[Problem statement] Extract each line of the data and write it out again exactly.

[Collected material]
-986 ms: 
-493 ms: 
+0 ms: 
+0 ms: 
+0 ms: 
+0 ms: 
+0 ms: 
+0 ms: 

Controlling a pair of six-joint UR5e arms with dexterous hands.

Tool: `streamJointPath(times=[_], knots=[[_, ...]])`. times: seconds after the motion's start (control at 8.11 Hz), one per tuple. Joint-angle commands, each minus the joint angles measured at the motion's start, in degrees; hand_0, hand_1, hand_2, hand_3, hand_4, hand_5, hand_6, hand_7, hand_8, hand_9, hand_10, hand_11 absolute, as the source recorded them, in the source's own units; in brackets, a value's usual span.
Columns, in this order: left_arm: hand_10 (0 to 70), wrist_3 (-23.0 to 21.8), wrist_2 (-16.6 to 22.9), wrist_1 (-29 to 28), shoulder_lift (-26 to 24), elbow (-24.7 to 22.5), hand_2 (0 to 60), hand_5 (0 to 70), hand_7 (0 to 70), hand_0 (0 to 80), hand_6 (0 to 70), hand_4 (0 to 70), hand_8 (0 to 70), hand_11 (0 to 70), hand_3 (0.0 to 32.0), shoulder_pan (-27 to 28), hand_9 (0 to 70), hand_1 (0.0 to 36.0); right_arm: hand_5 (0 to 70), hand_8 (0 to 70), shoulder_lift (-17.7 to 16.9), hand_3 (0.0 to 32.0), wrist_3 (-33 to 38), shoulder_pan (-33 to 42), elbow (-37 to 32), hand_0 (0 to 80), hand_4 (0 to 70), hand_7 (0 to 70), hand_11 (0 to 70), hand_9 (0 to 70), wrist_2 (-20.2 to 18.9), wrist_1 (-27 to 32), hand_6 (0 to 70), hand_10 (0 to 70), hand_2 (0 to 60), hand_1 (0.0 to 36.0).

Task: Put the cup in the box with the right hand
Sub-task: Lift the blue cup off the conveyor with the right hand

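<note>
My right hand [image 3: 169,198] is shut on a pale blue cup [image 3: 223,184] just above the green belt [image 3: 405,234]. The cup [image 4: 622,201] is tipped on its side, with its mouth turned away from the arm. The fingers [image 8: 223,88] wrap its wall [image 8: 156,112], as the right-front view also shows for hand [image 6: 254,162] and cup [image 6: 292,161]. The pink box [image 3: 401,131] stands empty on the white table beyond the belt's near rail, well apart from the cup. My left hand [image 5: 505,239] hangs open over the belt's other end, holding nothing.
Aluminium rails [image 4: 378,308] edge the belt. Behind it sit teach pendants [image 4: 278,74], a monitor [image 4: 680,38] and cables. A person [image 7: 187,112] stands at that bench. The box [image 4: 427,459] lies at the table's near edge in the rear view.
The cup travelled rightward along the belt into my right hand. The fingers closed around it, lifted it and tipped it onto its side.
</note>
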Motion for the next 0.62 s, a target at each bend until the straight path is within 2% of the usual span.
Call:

[Expected answer]
-986 ms: 
-493 ms: 
+0 ms: 
+0 ms: 
+0 ms: 
+0 ms: 
+0 ms: 
+0 ms: 

Controlling a pair of six-joint UR5e arms with dexterous hands.

Tool: `streamJointPath(times=[_], knots=[[_, ...]])`. times: seconds after the motion's start (control at 8.11 Hz), one per tuple. Joint-angle commands, each minus the joint angles measured at the motion's start, in degrees; hand_0, hand_1, hand_2, hand_3, hand_4, hand_5, hand_6, hand_7, hand_8, hand_9, hand_10, hand_11 absolute, as the source recorded them, in the source's own units; in brackets, a value's usual span.
Columns, in this order: left_arm: hand_10 (0 to 70), wrist_3 (-23.0 to 21.8), wrist_2 (-16.6 to 22.9), wrist_1 (-29 to 28), shoulder_lift (-26 to 24), elbow (-24.7 to 22.5), hand_2 (0 to 60), hand_5 (0 to 70), hand_7 (0 to 70), hand_0 (0 to 80), hand_6 (0 to 70), hand_4 (0 to 70), hand_8 (0 to 70), hand_11 (0 to 70), hand_3 (0.0 to 32.0), shoulder_pan (-27 to 28), hand_9 (0 to 70), hand_1 (0.0 to 36.0); right_arm: hand_5 (0 to 70), hand_8 (0 to 70), shoulder_lift (-17.7 to 16.9), hand_3 (0.0 to 32.0), wrist_3 (-33 to 38), shoulder_pan (-33 to 42), elbow (-37 to 32), hand_0 (0 to 80), hand_4 (0 to 70), hand_7 (0 to 70), hand_11 (0 to 70), hand_9 (0 to 70), wrist_2 (-20.2 to 18.9), wrist_1 (-27 to 32), hand_6 (0 to 70), hand_10 (0 to 70), hand_2 (0 to 60), hand_1 (0.0 to 36.0).

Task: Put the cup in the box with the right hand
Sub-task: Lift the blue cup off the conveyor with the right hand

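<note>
My right hand [image 3: 169,198] is shut on a pale blue cup [image 3: 223,184] just above the green belt [image 3: 405,234]. The cup [image 4: 622,201] is tipped on its side, with its mouth turned away from the arm. The fingers [image 8: 223,88] wrap its wall [image 8: 156,112], as the right-front view also shows for hand [image 6: 254,162] and cup [image 6: 292,161]. The pink box [image 3: 401,131] stands empty on the white table beyond the belt's near rail, well apart from the cup. My left hand [image 5: 505,239] hangs open over the belt's other end, holding nothing.
Aluminium rails [image 4: 378,308] edge the belt. Behind it sit teach pendants [image 4: 278,74], a monitor [image 4: 680,38] and cables. A person [image 7: 187,112] stands at that bench. The box [image 4: 427,459] lies at the table's near edge in the rear view.
The cup travelled rightward along the belt into my right hand. The fingers closed around it, lifted it and tipped it onto its side.
</note>
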Motion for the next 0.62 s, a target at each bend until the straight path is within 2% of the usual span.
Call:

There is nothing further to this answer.